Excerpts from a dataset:
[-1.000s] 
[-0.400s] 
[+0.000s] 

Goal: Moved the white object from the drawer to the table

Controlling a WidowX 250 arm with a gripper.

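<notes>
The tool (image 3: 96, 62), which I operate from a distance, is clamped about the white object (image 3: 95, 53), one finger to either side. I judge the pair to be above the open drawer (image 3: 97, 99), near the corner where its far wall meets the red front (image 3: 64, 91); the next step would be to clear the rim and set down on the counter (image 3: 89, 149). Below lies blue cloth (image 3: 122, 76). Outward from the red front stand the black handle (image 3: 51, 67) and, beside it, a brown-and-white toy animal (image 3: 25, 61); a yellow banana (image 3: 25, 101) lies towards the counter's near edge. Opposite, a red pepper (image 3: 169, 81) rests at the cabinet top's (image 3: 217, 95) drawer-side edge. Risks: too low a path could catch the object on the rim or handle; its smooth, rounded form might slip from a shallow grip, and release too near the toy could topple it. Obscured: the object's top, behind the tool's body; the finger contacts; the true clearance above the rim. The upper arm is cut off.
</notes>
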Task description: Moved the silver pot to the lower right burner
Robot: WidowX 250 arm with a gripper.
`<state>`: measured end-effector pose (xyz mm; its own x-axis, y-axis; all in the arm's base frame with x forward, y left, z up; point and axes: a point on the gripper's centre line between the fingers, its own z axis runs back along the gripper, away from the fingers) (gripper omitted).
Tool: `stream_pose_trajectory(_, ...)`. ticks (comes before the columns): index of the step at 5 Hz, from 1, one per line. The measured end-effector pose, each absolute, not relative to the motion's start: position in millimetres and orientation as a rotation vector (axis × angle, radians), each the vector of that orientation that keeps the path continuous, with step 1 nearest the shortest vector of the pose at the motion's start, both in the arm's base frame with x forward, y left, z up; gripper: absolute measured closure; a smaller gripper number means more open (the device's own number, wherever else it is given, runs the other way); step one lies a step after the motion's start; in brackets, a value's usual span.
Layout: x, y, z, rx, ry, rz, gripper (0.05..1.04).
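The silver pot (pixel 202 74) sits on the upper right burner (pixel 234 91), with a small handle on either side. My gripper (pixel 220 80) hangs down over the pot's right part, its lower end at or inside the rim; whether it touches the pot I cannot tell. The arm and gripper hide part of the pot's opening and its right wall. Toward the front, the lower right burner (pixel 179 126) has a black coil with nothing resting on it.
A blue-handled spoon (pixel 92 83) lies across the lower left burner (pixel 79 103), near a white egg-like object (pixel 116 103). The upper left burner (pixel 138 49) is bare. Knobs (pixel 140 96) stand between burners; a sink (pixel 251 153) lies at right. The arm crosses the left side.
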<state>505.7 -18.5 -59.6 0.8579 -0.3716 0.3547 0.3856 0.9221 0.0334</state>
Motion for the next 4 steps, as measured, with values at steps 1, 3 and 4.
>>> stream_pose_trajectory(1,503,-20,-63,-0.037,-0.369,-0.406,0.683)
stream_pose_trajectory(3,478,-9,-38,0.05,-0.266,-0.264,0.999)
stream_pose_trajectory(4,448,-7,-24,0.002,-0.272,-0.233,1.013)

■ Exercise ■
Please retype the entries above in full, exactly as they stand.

■ Problem solution ■
[-1.000s] 
[-0.400s] 
[+0.000s] 

Goal: Moved the white object from the drawer to the table

Controlling a WidowX 250 arm with a gripper.

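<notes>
The tool (image 3: 96, 62), which I operate from a distance, is clamped about the white object (image 3: 95, 53), one finger to either side. I judge the pair to be above the open drawer (image 3: 97, 99), near the corner where its far wall meets the red front (image 3: 64, 91); the next step would be to clear the rim and set down on the counter (image 3: 89, 149). Below lies blue cloth (image 3: 122, 76). Outward from the red front stand the black handle (image 3: 51, 67) and, beside it, a brown-and-white toy animal (image 3: 25, 61); a yellow banana (image 3: 25, 101) lies towards the counter's near edge. Opposite, a red pepper (image 3: 169, 81) rests at the cabinet top's (image 3: 217, 95) drawer-side edge. Risks: too low a path could catch the object on the rim or handle; its smooth, rounded form might slip from a shallow grip, and release too near the toy could topple it. Obscured: the object's top, behind the tool's body; the finger contacts; the true clearance above the rim. The upper arm is cut off.
</notes>
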Task description: Moved the silver pot to the lower right burner
Robot: WidowX 250 arm with a gripper.
`<state>`: measured end-effector pose (xyz mm; its own x-axis, y-axis; all in the arm's base frame with x forward, y left, z up; point and axes: a point on the gripper's centre line between the fingers, its own z axis runs back along the gripper, away from the fingers) (gripper omitted).
Tool: `stream_pose_trajectory(_, ...)`. ticks (comes before the columns): index of the step at 5 Hz, from 1, one per line. The measured end-effector pose, each absolute, not relative to the motion's start: position in millimetres and orientation as a rotation vector (axis × angle, radians), each the vector of that orientation that keeps the path continuous, with step 1 nearest the shortest vector of the pose at the motion's start, both in the arm's base frame with x forward, y left, z up; gripper: absolute measured closure; a smaller gripper number means more open (the device's own number, wherever else it is given, runs the other way); step one lies a step after the motion's start; in brackets, a value's usual span.
Layout: x, y, z, rx, ry, rz, gripper (0.05..1.04).
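The silver pot (pixel 202 74) sits on the upper right burner (pixel 234 91), with a small handle on either side. My gripper (pixel 220 80) hangs down over the pot's right part, its lower end at or inside the rim; whether it touches the pot I cannot tell. The arm and gripper hide part of the pot's opening and its right wall. Toward the front, the lower right burner (pixel 179 126) has a black coil with nothing resting on it.
A blue-handled spoon (pixel 92 83) lies across the lower left burner (pixel 79 103), near a white egg-like object (pixel 116 103). The upper left burner (pixel 138 49) is bare. Knobs (pixel 140 96) stand between burners; a sink (pixel 251 153) lies at right. The arm crosses the left side.
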<state>505.7 -18.5 -59.6 0.8579 -0.3716 0.3547 0.3856 0.9221 0.0334</state>
Motion for the next 4 steps, as measured, with values at steps 1, 3 and 4.
>>> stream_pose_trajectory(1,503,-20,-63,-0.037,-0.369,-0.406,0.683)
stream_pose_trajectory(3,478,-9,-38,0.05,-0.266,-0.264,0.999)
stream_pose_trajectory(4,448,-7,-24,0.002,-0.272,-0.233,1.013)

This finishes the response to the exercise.